In the listing below, start your output at the line with "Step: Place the" and end it after the line with "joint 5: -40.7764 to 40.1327", copying every line exactly.

:: SOURCE DATA

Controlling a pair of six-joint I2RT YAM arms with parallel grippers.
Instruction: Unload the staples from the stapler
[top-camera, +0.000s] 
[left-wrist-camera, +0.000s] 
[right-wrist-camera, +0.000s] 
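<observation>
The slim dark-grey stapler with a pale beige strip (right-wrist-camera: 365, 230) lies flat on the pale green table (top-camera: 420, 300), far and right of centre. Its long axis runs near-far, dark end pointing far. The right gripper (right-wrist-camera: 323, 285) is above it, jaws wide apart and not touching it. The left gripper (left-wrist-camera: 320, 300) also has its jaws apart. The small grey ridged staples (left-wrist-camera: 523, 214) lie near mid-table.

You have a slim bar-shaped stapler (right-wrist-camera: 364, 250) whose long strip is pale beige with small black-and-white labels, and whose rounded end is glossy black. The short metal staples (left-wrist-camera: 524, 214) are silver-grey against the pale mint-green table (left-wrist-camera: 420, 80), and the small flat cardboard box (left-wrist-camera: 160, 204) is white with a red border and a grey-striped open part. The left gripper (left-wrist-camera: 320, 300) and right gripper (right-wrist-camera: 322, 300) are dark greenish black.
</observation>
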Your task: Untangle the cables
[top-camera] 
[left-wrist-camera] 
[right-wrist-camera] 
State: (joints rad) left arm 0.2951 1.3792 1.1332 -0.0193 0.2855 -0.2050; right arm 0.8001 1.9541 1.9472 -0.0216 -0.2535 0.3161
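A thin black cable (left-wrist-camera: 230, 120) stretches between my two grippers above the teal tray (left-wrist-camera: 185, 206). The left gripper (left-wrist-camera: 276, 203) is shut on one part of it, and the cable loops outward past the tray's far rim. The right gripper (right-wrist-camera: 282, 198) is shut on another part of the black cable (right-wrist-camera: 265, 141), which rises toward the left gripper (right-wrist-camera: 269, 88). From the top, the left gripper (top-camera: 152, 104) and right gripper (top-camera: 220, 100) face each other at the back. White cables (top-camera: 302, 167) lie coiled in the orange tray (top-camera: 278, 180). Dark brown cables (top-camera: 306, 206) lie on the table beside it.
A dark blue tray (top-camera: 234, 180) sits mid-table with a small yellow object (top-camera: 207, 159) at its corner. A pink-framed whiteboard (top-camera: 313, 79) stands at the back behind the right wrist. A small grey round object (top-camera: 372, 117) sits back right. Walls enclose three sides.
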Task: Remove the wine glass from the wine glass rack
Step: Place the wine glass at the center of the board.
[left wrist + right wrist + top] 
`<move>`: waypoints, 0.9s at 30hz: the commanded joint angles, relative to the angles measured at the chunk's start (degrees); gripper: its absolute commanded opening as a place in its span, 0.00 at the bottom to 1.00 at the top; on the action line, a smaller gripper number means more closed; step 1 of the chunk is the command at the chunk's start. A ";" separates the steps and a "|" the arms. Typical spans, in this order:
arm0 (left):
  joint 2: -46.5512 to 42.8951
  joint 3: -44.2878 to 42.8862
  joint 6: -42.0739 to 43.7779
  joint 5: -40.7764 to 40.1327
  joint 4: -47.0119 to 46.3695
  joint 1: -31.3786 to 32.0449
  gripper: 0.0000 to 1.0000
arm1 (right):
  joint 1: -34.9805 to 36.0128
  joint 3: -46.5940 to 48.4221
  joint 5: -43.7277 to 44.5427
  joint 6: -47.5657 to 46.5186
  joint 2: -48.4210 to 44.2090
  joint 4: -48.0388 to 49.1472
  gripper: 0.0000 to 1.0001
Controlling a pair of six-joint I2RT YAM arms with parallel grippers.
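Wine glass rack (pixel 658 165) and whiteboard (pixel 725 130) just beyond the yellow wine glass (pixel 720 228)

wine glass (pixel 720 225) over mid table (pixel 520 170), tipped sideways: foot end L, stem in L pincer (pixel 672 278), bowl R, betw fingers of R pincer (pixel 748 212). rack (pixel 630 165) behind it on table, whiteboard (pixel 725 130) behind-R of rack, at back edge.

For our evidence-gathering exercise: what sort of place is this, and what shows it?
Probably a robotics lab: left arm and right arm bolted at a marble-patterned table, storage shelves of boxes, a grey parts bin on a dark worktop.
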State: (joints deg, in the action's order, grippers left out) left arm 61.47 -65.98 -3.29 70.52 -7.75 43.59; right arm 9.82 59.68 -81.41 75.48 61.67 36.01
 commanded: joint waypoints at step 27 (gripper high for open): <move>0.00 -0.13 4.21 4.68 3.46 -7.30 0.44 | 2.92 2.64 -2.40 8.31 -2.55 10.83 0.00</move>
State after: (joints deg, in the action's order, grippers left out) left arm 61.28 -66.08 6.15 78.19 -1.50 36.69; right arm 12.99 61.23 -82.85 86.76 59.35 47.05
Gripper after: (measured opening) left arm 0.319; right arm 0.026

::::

* **REPLY TO THE TASK**
Step: Place the wine glass at the center of the board.
[left wrist + right wrist + top] 
`<move>`: waypoints, 0.9s at 30hz: the commanded joint angles, relative to the angles measured at the chunk's start (degrees); gripper: its absolute commanded opening as a place in its span, 0.00 at the bottom to 1.00 at the top; on the action line, a smaller gripper number means more closed; step 1 of the chunk is the command at the chunk's start. A ";" separates the steps and a "|" the arms. Typical spans, in this order:
arm0 (left):
  joint 2: -46.5512 to 42.8951
  joint 3: -44.2878 to 42.8862
  joint 6: -42.0739 to 43.7779
  joint 5: -40.7764 to 40.1327

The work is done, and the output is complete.